Carter moved to suppress the marijuana recovered on the basis that the facts did not support a violation of the law justifying the traffic stop. The court conducted a suppression hearing, which included testimony from Deputy Umeck and a dashcam video of the traffic stop. It is undisputed that the sole evidence supporting the alleged traffic infraction was a violation of what he termed the “two-second” rule. Umeck described the two-second rule as follows:
“So basically, as long as I can see an object and I can see when the rear bumper of that object passes it and when the front of that vehicle reaches the same point, that and just based off the distance alone, I know that two seconds is approximately three vehicles in length between vehicles.”
Deputy Umeck went on to explain that he was approximately a mile behind the vehicle when he initially made his observations. It took him approximately 50 seconds to catch up to the vehicle after he observed the lane change. No other vehicles were around except his, the passed vehicle, and Carter's vehicle.
Deputy Umeck testified that he either used the white lines on the roadway or distance to determine whether there was a distance of two seconds between the vehicles when Carter pulled back into the right lane. Even so, he testified that Carter signaled the lane change, and the brake lights on the overtaken vehicle never lit up.

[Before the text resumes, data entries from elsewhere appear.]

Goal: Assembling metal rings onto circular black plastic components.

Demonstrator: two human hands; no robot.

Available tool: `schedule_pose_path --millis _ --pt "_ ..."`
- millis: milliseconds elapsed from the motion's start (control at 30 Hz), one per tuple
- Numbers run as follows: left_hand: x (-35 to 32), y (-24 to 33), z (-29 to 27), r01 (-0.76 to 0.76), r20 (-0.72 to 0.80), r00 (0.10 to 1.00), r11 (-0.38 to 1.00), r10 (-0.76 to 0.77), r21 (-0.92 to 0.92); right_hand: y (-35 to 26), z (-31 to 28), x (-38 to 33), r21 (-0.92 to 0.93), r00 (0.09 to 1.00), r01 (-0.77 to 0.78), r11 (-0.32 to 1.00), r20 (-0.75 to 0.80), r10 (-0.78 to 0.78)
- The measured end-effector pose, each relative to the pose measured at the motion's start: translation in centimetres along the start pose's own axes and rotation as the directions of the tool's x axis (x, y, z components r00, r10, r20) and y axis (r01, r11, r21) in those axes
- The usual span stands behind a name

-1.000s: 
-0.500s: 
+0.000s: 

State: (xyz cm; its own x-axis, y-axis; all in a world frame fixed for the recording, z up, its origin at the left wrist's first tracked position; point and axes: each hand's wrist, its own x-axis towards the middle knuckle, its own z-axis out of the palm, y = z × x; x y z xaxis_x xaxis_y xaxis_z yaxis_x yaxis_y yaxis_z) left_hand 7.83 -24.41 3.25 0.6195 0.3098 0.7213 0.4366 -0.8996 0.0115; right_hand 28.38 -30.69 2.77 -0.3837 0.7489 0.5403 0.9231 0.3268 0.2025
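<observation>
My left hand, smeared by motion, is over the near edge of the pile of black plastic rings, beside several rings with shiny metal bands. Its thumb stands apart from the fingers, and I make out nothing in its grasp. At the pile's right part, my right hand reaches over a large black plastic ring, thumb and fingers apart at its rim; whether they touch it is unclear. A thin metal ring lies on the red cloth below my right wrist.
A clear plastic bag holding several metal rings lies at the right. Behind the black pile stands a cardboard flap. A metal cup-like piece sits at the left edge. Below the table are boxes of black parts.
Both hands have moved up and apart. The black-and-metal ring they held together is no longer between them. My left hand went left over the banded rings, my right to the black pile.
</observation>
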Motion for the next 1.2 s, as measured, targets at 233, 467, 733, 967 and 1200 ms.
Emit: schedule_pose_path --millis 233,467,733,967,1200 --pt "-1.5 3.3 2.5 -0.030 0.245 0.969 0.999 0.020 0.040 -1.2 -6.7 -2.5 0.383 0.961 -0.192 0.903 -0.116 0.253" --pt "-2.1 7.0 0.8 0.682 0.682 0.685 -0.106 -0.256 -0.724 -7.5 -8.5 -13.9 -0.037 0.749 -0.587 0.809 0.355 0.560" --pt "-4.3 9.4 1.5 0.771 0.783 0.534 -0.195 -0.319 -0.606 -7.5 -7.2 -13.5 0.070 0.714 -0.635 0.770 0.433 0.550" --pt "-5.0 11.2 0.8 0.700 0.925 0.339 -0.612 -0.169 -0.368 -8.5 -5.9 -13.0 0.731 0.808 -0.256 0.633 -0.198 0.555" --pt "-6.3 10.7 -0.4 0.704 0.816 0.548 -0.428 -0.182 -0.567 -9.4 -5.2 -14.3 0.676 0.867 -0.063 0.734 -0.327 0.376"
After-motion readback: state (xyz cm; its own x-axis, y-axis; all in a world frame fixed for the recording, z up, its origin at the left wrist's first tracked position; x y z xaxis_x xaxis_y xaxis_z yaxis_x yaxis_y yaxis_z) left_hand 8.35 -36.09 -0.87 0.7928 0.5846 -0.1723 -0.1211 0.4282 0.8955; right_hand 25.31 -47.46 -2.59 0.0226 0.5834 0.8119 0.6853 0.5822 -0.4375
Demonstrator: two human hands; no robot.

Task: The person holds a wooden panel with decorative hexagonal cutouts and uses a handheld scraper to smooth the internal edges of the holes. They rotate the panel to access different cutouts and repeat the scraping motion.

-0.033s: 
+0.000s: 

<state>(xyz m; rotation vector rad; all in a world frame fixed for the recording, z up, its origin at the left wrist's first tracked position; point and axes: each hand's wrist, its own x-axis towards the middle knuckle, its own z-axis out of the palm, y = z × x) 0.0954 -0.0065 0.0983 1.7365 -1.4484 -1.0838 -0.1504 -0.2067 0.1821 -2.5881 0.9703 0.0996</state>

The district court granted Carter's motion to suppress. The court found that the two-second rule categorically did not apply when one car passes another. Because the two-second rule did not apply to passing situations, the district court reasoned that Umeck did not have reasonable suspicion of a traffic violation and thus the marijuana evidence found in his trunk must be suppressed.
Analysis
The District Court Did Not Err in Granting Carter’s Motion to Suppress
Our standard of review is de novo.
When reviewing a district court's ruling on a motion to suppress, an appellate court “reviews the district court's findings of fact to determine whether they are supported by substantial competent evidence and reviews the ultimate legal conclusion de novo.” State v. Cash, 313 Kan. 121, 125-26, 483 P.3d 1047 (2021). An appellate court does “not reweigh the evidence, assess witness credibility, or resolve evidentiary conflicts.” State v. Boggess, 308 Kan. 821, 825, 425 P.3d 324 (2018). The State bears the burden to prove the challenged search and seizure were lawful. K.S.A. 22-3216(2); Cash, 313 Kan. at 126. But where, as here, the significant facts are not in dispute, whether to grant or deny a suppression motion presents a question of law over which we have unlimited review. State v. Guein, 309 Kan. 1245, 1252, 444 P.3d 340 (2019).
Unreasonable searches and seizures are prohibited
The United States and Kansas Constitutions do not permit unreasonable searches or seizures. U.S. Const. amend. IV; Kan. Const. Bill of Rights, § 15; see also, e.g., State v. Thompson, 284 Kan. 763, 772, 166 P.3d 1015 (2007).
“When a law enforcement officer conducts a routine traffic stop on a public roadway, a seizure of the driver occurs within the meaning of the Fourth Amendment to the United States Constitution and section 15 of the Kansas Constitution Bill of Rights.” Cash, 313 Kan. at 126. Law enforcement officers may only begin a traffic stop based upon “specific and articulable facts raising a reasonable suspicion that such person has committed or is about to commit a crime,” or a traffic infraction, as here. State v. Ludes, 27 Kan. App. 2d 1030, 1033, 11 P.3d 72 (2000) (citing Terry v. Ohio, 392 U.S. 1, 21, 88 S. Ct. 1868, 20 L. Ed. 2d 889 [1968]); see State v. Pollman, 286 Kan. 881, Syl. ¶ 3, 190 P.3d 234 (2008).
“ ‘What is reasonable is based on the totality of the circumstances and is viewed in terms as understood by those versed in the field of law enforcement.’ ” State v. Johnson, 293 Kan. 1, 6, 259 P.3d 719 (2011).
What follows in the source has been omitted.